▶ [What is being asked]
Please restate word for word only the lines that start at the one containing "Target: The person" and continue to the final line of the material.

▶ [Information supplied]
• • • • • • •

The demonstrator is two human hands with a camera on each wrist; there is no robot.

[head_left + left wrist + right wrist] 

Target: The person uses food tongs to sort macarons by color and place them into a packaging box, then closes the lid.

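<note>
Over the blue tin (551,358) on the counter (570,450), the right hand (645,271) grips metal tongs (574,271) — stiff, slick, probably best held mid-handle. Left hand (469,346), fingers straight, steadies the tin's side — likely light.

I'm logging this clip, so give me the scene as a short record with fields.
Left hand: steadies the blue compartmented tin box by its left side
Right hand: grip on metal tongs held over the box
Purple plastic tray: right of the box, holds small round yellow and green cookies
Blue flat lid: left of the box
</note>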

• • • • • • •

▶ [Response]
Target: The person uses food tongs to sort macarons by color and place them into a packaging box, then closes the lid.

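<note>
Over the blue tin (551,358) on the counter (570,450), the right hand (645,271) grips metal tongs (574,271) — stiff, slick, probably best held mid-handle. Left hand (469,346), fingers straight, steadies the tin's side — likely light.

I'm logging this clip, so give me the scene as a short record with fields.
Left hand: steadies the blue compartmented tin box by its left side
Right hand: grip on metal tongs held over the box
Purple plastic tray: right of the box, holds small round yellow and green cookies
Blue flat lid: left of the box
</note>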

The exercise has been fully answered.